Prompt: Your answer should be one number: the count of lines in the data below that include "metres".

Collected data:
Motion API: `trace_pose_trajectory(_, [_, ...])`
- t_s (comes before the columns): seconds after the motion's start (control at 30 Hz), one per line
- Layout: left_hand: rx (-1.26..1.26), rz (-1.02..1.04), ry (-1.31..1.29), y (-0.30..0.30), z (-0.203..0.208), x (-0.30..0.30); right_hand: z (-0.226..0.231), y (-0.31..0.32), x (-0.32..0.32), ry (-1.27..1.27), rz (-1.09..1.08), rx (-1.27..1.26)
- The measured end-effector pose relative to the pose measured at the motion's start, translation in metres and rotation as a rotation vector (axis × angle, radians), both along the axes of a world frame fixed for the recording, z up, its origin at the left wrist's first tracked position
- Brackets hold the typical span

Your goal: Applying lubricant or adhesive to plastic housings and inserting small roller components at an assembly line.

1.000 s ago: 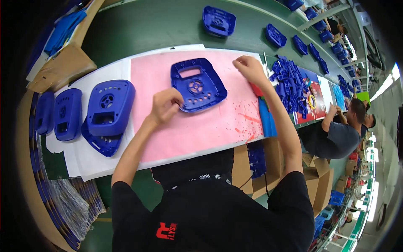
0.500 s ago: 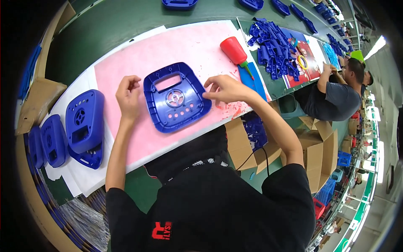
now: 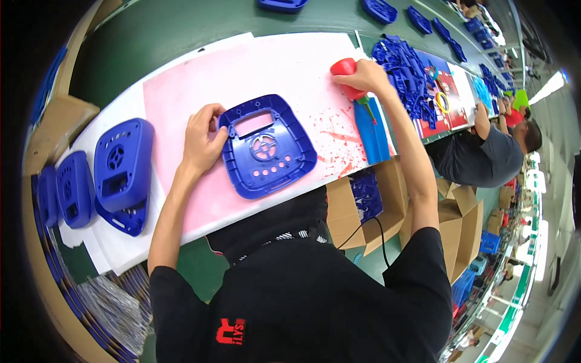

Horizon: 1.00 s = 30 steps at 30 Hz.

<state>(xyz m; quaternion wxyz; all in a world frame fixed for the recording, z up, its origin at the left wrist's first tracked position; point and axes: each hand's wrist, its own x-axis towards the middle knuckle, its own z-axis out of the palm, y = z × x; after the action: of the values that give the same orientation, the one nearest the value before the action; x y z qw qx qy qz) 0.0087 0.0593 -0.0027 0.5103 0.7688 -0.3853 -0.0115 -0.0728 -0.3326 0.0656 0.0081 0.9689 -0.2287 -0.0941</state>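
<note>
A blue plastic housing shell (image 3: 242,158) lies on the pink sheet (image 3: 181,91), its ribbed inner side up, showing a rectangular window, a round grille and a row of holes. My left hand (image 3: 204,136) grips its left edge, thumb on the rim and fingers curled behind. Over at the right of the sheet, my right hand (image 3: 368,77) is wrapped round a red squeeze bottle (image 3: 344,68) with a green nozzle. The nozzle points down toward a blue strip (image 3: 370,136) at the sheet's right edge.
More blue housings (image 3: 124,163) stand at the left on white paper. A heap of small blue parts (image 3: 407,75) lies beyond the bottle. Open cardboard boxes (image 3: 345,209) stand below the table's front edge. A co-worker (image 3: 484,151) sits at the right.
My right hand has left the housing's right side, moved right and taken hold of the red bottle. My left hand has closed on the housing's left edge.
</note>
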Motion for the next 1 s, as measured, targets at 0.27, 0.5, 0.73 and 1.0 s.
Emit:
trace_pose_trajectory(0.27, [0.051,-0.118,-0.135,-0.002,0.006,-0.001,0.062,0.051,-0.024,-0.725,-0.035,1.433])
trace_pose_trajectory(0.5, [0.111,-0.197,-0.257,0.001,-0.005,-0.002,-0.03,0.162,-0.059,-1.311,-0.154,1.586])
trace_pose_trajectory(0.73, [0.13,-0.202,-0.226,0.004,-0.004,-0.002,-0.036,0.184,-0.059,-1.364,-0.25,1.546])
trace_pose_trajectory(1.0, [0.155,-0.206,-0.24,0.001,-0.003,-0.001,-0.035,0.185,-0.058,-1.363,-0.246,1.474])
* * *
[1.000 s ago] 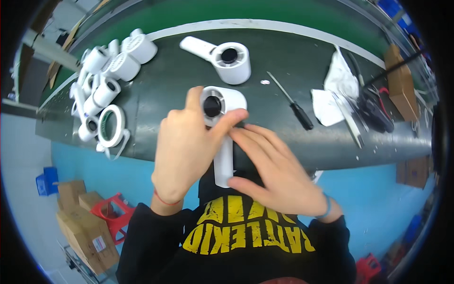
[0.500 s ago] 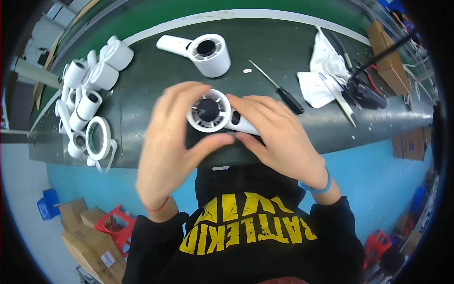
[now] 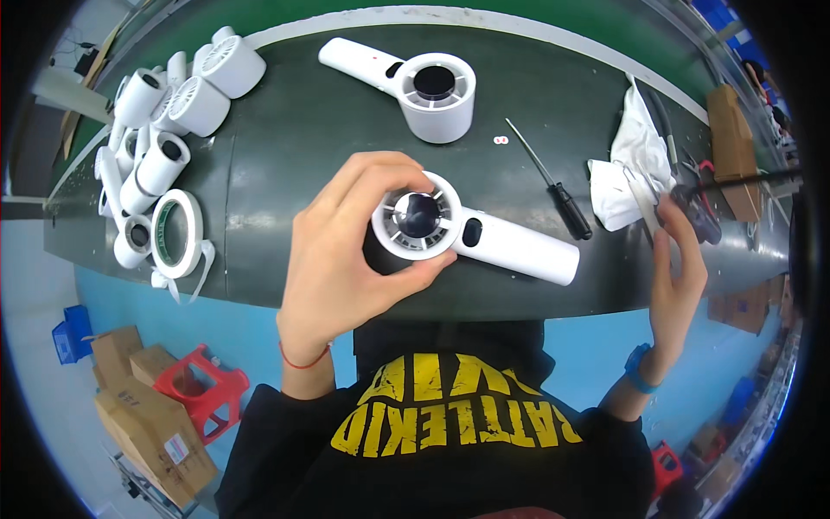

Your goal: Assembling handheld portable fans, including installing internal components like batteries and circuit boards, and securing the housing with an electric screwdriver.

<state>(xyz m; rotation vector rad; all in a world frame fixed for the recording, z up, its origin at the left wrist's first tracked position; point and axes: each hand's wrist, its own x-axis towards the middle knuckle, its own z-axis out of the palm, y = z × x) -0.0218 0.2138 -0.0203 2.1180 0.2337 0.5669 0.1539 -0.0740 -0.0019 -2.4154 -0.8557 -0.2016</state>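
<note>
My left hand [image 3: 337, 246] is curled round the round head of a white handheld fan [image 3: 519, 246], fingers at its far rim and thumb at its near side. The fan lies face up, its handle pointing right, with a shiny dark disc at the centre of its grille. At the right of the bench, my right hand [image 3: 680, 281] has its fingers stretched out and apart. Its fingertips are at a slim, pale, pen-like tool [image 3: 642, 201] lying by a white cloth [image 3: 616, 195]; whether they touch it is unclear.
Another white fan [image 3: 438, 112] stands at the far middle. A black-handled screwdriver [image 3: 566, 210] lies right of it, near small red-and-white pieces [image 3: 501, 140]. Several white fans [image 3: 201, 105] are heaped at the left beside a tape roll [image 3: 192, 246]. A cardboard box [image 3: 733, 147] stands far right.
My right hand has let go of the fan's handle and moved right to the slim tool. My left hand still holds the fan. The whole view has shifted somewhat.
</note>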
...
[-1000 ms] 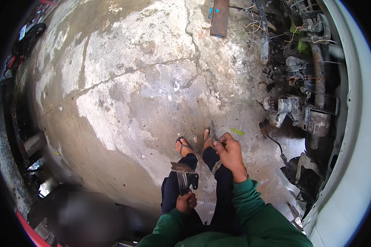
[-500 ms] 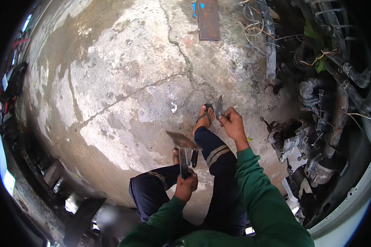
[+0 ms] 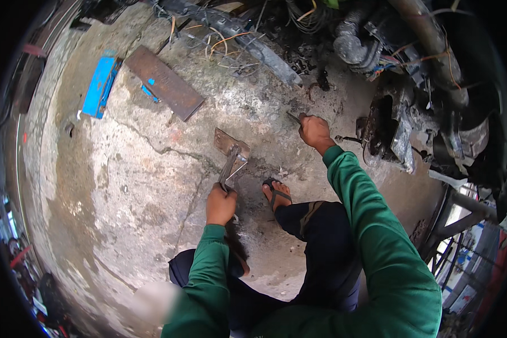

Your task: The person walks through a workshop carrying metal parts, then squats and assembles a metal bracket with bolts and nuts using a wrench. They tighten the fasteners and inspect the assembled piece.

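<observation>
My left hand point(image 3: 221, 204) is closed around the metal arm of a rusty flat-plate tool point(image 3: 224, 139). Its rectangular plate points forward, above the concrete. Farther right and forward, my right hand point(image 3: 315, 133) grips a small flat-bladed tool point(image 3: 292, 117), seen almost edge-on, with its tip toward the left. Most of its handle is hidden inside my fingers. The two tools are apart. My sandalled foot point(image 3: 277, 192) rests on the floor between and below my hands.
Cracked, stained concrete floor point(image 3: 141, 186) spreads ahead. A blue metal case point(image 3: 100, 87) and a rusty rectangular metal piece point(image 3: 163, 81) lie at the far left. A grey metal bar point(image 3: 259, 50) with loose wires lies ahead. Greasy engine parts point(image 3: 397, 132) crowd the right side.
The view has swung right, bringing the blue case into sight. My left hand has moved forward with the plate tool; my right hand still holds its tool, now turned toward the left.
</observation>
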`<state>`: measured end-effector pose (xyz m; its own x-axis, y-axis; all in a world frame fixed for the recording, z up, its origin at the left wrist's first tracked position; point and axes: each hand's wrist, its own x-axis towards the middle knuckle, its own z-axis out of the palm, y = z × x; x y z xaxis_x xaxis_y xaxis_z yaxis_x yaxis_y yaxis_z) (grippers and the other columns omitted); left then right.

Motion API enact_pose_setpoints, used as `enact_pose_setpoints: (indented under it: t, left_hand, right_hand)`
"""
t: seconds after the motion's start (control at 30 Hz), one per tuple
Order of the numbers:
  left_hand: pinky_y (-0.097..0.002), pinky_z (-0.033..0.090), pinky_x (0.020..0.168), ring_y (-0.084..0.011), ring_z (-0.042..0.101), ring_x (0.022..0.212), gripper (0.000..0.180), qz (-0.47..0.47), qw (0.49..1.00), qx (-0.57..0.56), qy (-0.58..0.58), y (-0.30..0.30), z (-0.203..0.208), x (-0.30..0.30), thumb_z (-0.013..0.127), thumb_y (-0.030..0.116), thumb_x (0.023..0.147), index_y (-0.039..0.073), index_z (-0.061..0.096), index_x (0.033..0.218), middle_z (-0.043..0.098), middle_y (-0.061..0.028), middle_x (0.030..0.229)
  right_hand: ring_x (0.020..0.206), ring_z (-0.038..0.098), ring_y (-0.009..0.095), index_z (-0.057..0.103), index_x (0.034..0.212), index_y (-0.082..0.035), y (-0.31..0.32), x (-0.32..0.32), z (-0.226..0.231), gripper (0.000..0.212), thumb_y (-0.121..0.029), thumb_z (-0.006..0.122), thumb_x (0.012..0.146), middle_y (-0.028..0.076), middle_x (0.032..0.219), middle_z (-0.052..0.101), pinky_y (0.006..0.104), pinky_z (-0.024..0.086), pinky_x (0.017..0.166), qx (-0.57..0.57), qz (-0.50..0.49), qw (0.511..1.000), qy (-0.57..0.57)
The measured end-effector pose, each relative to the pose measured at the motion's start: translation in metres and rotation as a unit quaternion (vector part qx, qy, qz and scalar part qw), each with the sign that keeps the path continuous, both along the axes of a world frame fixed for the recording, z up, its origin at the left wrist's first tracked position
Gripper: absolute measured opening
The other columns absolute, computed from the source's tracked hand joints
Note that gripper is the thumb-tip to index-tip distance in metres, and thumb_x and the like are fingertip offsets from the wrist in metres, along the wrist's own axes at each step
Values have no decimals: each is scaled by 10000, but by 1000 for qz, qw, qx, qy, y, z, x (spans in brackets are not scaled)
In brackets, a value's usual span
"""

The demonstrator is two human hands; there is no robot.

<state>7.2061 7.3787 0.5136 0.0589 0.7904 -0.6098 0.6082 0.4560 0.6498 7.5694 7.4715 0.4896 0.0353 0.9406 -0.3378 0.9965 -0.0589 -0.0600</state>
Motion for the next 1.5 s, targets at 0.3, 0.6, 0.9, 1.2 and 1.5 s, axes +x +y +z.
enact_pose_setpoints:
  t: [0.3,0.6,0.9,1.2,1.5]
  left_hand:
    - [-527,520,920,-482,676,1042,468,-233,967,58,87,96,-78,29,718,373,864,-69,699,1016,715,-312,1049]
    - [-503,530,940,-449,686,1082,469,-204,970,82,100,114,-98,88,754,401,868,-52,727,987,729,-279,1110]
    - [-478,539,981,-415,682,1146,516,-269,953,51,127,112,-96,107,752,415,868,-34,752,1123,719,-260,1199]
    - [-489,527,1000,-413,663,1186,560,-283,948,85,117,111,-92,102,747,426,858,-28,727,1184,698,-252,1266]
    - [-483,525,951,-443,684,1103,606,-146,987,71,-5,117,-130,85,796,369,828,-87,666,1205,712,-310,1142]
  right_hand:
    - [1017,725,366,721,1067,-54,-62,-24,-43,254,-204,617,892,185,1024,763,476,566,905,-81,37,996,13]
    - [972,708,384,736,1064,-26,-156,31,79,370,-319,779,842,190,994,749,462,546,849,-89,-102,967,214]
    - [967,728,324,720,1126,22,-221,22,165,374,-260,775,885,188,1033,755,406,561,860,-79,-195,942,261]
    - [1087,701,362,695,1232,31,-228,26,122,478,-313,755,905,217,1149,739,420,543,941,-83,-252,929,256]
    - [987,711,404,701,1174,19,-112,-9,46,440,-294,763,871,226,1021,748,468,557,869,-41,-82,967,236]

Reply: 3